German music, food and enthusiasm trumps Oktoberfest rain – Chicago Tribune
The lively sounds of polka music and delectable scent of Bavarian chicken filled the grounds of Naper Settlement Friday evening, the first night of Naperville’s annual Oktoberfest celebration.
“I grew up listening to German music. My grandparents and relatives came from Germany. It reminds me of my youth,” said Tom Ulke, of Naperville, who didn’t let a little rain stop him from singing along with the Alpine Thunder band as they performed.
“They know how to party,” said Jan Ulke, Tom’s wife, who said the last time they attended Naperville’s Oktoberfest was many years ago, when it was held downtown and run by the Rotary Club of Naperville.
The traditional autumn celebration was taken over by Naper Settlement about a decade ago and this year it’s been expanded to three days, said Benjamin Nau, director of marketing for the Settlement.
Despite a steady rain, guests poured in all night to enjoy traditional Spaten and Hofbrau beers, classic German live entertainment, including oompah music with the unique sounds of accordion and alp horn, and such typical German fare as bratwurst and sauerkraut.
“The food is superb,” said Jan Ulke, who had firsthand experience with German cuisine and festivities when she lived in Germany. “We’d pay rent, and the landlord would get out the polka music and make you stay for schnapps. You were just paying rent, but you couldn’t get out of the house! They were fun-loving people.”
The local crowd exuded a similar vibe, energetically dancing the polka and raising their beers at each suggestion from the band. Though few strolled through the outdoor Biergarten and vendor booths because of the soggy conditions, hundreds joined the festivities under the large, heated tent.
“This is our biggest tent yet for this event,” Nau said. “A lot of people look forward to it. When you come, you want to come back every year. It gets more and more popular.
The Oktoberfest entry fee of $15 for adults and $10 for kids includes access to all of the historic buildings and outdoor exhibits at Naper Settlement.
“Each day is a different theme. We expanded it to Sunday this year to provide more than just traditional music. It’s the first time we have rock music on the main night. With three days, we made room for more,” Nau said.
Traditional Bavarian Sunday will feature live music from PM Jimmy’s Bavarians at 12:30 p.m. and The Happy Wanderers at 3 p.m.
“It’s a great event,” said Gabe Kasperek, of Alpine Thunder, who performed German folk and pop music Friday night. “We play a lot of Oktoberfests. There are not many big tents like this in the Chicago area. It’s very organized. We like to be interactive. They always have lots of kids here.”
Equally enthusiastic was Margaret Rusch, vice president of marketing for the Naperville Newcomers and Neighbors Club.
“I love the music. I’ve been to Munich, and this is similar, with the long rows (of seating) and everyone singing oom pah pah,” she said.

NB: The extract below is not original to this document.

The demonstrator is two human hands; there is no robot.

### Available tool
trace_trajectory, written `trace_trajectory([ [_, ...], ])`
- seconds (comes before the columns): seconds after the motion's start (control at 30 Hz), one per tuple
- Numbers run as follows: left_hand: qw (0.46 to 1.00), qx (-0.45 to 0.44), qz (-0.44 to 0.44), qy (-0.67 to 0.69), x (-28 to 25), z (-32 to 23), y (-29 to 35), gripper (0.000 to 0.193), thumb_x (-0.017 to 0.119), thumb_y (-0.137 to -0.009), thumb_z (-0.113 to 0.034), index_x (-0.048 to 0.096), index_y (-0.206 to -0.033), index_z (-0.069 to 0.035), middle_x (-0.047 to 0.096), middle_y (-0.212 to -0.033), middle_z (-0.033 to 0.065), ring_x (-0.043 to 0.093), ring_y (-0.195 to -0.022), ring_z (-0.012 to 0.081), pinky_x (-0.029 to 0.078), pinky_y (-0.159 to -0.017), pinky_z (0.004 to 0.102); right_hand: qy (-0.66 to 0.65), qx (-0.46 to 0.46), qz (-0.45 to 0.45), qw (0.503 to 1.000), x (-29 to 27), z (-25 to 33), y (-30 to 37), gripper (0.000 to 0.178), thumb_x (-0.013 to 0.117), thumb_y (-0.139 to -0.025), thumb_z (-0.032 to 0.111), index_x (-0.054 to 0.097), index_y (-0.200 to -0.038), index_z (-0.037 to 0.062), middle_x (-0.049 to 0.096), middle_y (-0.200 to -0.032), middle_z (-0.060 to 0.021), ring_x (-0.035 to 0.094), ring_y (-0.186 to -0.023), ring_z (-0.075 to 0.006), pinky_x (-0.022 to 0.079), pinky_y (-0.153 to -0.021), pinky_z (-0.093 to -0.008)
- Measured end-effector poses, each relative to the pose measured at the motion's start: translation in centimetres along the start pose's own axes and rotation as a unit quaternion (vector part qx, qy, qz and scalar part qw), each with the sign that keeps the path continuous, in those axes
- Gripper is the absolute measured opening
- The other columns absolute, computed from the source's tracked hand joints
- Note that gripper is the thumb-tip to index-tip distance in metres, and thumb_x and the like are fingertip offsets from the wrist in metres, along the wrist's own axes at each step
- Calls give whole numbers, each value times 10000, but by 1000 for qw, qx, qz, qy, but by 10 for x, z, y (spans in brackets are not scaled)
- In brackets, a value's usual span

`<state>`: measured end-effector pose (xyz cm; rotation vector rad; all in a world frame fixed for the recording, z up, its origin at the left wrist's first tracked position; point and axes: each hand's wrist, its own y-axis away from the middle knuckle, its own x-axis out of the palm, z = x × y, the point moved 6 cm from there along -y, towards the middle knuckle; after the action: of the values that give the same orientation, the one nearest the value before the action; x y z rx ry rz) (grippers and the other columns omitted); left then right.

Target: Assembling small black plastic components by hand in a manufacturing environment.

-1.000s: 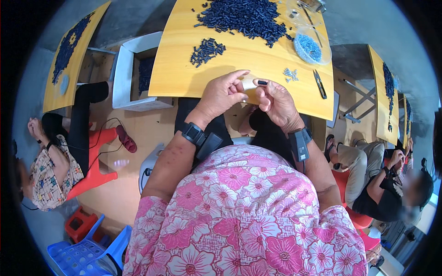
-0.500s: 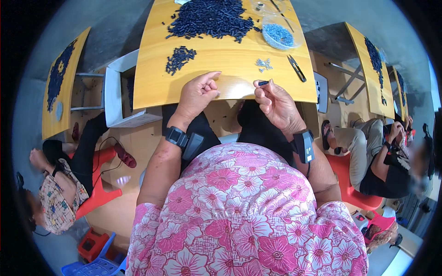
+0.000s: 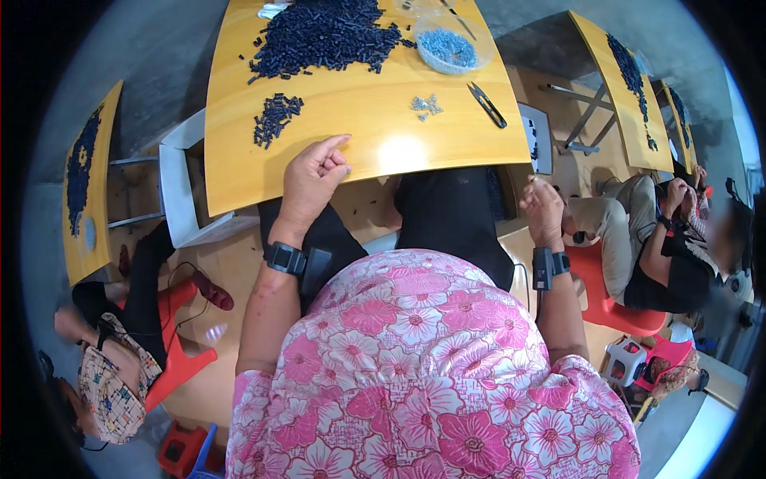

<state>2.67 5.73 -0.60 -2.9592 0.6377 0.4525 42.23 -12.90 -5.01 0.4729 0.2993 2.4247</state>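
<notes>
1. Curling at the yellow bench's near edge, the left hand is seen with thumb and forefinger parted; anything inside its grip cannot be made out.
2. The right hand is held beyond the bench's right corner, its contents unclear.
3. Short dark tubes are piled left, clear pieces and thread snips right.
</notes>
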Motion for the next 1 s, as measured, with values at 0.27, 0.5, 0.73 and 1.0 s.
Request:
trace_trajectory([
  [0.27,999,27,-20,-16,3,-9,1,321,702,-764,5,689,-1077,-66,610,-792,30,573,-669,112,496,-647,242,136,-69,-176,973,-38,-25,-19,162,650,-921,131,642,-1054,39,626,-801,-29,585,-607,-96,527,-545,-234],
  [0.5,999,23,-21,-34,0,-10,1,117,666,-774,-4,708,-874,-49,618,-777,34,590,-665,117,484,-627,238,195,-205,9,959,109,25,1,83,623,-934,100,657,-955,27,555,-696,11,501,-582,-49,401,-529,-183],
  [0.73,997,62,-25,-45,-3,-15,2,46,669,-766,-27,689,-799,-53,617,-752,58,592,-635,170,472,-586,287,388,-326,228,831,256,20,8,142,656,-867,52,677,-1004,21,629,-882,-78,592,-702,-161,475,-613,-264],
  [1.0,998,58,-24,-26,-7,-19,2,49,669,-765,-31,685,-805,-54,620,-759,67,598,-652,195,472,-593,297,574,-397,169,696,320,24,-32,319,597,-806,-3,633,-1117,59,615,-1102,-150,620,-932,-375,510,-780,-429],
])
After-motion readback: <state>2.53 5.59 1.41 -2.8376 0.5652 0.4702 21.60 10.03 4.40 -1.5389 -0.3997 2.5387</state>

Rusch was one of several dozen club members who volunteered Friday night, many serving the event’s $7 beer and wine in exchange for collecting tips as a fundraiser for their nonprofit group.

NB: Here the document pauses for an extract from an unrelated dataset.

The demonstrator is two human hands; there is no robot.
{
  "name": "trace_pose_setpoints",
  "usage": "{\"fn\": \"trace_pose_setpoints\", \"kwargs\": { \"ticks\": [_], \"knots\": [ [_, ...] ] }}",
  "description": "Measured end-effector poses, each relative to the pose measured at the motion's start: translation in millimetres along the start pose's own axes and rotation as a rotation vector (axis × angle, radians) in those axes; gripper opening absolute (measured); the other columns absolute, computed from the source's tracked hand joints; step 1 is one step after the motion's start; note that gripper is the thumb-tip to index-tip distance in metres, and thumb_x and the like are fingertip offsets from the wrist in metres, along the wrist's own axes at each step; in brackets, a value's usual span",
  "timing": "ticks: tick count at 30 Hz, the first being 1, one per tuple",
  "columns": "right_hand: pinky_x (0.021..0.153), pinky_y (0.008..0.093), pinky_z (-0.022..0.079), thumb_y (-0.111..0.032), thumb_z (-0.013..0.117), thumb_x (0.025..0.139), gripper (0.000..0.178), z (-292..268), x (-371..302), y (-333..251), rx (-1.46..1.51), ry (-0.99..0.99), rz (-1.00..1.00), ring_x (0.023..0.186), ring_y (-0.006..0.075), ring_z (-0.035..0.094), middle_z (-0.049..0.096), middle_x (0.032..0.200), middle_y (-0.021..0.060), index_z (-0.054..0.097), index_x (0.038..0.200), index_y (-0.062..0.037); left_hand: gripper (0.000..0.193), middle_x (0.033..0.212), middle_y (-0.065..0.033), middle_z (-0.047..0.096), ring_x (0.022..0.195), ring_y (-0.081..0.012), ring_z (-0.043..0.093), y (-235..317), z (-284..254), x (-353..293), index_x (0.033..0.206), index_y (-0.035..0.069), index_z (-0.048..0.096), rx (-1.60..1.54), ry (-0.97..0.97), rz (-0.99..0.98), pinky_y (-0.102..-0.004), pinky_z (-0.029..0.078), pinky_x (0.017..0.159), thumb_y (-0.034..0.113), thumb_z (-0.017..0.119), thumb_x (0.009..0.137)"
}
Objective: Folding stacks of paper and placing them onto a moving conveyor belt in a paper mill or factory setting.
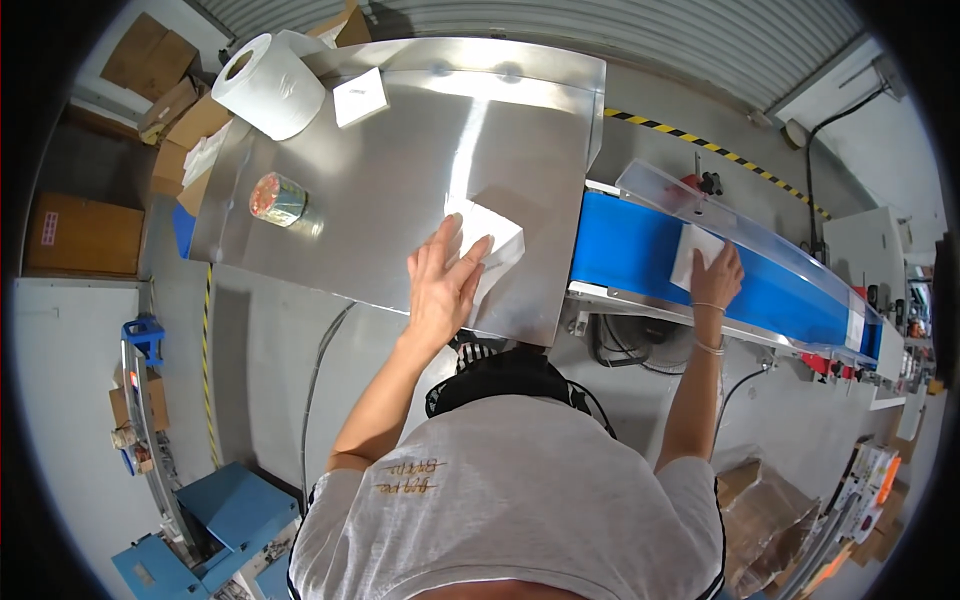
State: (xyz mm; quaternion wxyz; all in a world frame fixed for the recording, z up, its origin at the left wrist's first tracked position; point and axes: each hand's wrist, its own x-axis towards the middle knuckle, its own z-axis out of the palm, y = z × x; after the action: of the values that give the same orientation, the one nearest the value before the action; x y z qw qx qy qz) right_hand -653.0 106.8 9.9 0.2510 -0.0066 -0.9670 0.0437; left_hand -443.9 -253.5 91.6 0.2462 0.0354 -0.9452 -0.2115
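My left hand (pixel 443 283) is at the near right part of a steel table (pixel 380 190). Its fingers and thumb are pressed against the left side of a white block-like stack (pixel 497 238), perhaps of folded paper or flat packets. My right hand (pixel 720 278) reaches over a blue conveyor belt (pixel 625 240) and grips a flat white piece (pixel 692 253) by its right side. That piece lies on or just over the belt; the exact contact is hidden. Another white piece (pixel 856 318) sits farther along the belt, near its right end.
On the table stand a large white roll (pixel 268 88), a small white stack (pixel 360 98) and a roll of tape (pixel 278 200). A clear guard (pixel 740 225) runs along the belt's far side. Cardboard boxes (pixel 190 135) are at the left, and a cable (pixel 320 370) hangs below the table.
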Motion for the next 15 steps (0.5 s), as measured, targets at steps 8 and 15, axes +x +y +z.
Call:
{"fn": "trace_pose_setpoints", "kwargs": {
  "ticks": [8, 15],
  "knots": [
    [0.083, 0.0303, 0.05, -0.013, 0.075, 0.077, 0.05, -69.6, -26.6, -171.3, 1.24, -0.848, -0.445, 0.102, 0.019, 0.059, 0.059, 0.12, 0.0053, 0.055, 0.124, -0.0112, 0.043, 0.138, -0.016, 0.045, 0.117, -0.0331, 0.049, -0.8, -1.3, 0.7, 0.114, 0.018, 0.069, 0.036, -0.023, 0.044, -0.0418, 0.037, 0.093, 0.002, 0.069, 0.075],
    [0.083, 0.0296, 0.05, -0.011, 0.075, 0.078, 0.051, -61.6, -33.7, -206.2, 1.326, -0.969, -0.454, 0.098, 0.0147, 0.057, 0.059, 0.12, 0.0049, 0.052, 0.124, -0.009, 0.037, 0.138, -0.0143, 0.046, 0.118, -0.0327, 0.049, -0.9, -3.2, 1.1, 0.109, 0.017, 0.071, 0.009, -0.015, -0.024, -0.0416, 0.037, 0.093, 0.003, 0.069, 0.075]
  ]
}}
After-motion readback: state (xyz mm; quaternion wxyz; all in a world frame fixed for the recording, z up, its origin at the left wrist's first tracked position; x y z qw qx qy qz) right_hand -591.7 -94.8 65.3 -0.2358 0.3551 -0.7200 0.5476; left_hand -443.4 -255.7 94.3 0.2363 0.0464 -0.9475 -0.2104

“The funds will benefit our three charities and help with scholarships,” she said. “It’s a great way to raise funds. We went through training about safe serving and checking ID for over 21. The brewer gave us a lesson in pouring high-end German Oktoberfest beers.”

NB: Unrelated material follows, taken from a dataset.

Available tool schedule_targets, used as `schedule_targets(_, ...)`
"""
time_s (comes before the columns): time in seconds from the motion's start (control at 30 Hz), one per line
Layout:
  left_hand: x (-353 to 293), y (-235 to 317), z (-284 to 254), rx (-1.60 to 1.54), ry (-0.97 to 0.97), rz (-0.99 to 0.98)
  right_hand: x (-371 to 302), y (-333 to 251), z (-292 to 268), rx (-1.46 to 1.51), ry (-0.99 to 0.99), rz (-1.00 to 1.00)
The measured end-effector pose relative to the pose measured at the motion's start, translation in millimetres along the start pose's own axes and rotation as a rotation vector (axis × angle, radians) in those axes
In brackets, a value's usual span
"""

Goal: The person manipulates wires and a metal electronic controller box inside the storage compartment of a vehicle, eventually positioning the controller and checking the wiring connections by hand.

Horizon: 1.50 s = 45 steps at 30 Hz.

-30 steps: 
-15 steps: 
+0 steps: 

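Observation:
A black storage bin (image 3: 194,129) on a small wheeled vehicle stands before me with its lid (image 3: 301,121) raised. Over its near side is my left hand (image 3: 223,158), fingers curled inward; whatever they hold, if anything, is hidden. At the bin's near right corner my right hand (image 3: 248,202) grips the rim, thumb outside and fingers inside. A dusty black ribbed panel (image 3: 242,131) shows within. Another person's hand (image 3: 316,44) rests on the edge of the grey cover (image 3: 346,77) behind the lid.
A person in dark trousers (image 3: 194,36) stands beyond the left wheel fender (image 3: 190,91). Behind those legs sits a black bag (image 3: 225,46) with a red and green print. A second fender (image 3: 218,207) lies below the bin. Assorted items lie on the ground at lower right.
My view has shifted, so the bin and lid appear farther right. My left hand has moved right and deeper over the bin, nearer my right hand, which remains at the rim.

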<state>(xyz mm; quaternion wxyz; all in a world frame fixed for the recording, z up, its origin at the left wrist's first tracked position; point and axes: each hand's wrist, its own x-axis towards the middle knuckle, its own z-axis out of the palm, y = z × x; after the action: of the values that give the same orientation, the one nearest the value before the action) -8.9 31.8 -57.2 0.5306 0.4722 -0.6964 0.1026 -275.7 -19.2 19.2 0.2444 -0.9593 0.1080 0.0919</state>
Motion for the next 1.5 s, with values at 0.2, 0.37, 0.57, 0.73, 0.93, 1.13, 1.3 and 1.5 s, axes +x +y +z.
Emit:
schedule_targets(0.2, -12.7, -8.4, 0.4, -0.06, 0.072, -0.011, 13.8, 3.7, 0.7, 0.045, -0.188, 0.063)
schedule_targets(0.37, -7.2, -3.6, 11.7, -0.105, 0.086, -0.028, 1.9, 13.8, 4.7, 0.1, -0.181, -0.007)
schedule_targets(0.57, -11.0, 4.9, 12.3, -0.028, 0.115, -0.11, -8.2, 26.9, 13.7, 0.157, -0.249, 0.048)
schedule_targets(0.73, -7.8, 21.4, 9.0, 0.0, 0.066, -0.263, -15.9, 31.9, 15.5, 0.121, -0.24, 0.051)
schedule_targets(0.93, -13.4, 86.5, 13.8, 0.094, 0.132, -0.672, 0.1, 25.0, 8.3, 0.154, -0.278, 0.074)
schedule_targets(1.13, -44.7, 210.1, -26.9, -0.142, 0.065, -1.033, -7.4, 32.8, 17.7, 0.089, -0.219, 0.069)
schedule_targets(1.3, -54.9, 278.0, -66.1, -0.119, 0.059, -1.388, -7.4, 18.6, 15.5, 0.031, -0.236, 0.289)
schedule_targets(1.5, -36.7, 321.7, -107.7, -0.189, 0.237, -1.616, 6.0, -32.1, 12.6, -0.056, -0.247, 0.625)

Proceeds from Oktoberfest help fund the Naperville Heritage Society, which oversees Naper Settlement and helps preserve the city’s history. Nau said Naper Settlement can afford to subsidize the cost of bringing 30,000 students to their facilities every year because of events like Oktoberfest, the upcoming All Hallows Eve on Oct. 20 and 21, Christkindlmarket Naperville, Civil War Days, and Naper Nights concerts, he said.
Diane Moca is a freelance reporter for the Naperville Sun.